The task
Your answer should consist only of the lines below from the one with "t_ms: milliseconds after" through the one with "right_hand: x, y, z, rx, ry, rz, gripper", copied exactly.

Dataset excerpt
__________

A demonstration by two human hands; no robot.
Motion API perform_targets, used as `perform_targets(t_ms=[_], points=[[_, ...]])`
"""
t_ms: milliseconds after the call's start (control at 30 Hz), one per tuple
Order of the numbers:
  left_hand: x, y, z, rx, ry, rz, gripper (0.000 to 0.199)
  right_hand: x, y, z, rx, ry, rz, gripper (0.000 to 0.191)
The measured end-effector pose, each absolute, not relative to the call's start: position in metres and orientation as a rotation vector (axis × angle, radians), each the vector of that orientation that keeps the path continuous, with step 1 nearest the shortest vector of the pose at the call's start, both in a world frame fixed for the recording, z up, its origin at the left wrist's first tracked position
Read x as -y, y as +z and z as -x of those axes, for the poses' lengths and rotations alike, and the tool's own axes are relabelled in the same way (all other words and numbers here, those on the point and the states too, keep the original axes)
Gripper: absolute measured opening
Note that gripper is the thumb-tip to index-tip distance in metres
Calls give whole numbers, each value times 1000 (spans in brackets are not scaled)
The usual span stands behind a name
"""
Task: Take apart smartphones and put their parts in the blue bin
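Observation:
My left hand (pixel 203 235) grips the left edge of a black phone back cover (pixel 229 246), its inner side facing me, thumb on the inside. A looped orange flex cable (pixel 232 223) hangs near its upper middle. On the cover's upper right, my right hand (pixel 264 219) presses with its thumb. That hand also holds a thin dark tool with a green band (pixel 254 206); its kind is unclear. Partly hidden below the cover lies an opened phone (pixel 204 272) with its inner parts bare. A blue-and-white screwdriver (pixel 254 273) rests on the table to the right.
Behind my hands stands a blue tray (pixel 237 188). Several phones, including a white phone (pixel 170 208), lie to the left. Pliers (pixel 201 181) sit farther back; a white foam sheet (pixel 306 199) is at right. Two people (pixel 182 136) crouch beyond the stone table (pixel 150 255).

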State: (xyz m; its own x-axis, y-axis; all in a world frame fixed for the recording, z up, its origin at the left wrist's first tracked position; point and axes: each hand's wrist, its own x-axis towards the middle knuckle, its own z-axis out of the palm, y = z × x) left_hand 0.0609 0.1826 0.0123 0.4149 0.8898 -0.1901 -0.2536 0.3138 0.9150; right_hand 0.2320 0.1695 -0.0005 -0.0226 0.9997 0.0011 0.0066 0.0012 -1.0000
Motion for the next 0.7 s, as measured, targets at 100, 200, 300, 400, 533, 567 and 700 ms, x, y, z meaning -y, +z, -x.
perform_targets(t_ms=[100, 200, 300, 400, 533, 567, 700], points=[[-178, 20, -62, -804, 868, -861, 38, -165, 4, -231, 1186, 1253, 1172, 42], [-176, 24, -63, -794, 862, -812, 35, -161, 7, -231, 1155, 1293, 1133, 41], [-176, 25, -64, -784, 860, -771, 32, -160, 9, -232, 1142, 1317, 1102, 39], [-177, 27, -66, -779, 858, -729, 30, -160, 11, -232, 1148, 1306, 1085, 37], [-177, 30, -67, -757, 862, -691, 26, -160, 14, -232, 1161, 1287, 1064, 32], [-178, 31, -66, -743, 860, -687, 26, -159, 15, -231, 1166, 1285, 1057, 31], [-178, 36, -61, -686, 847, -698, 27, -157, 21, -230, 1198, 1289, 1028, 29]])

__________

Your response
t_ms: milliseconds after the call's start (control at 30 Hz), one per tuple
Order of the numbers:
  left_hand: x, y, z, rx, ry, rz, gripper (0.000 to 0.199)
  right_hand: x, y, z, rx, ry, rz, gripper (0.000 to 0.191)

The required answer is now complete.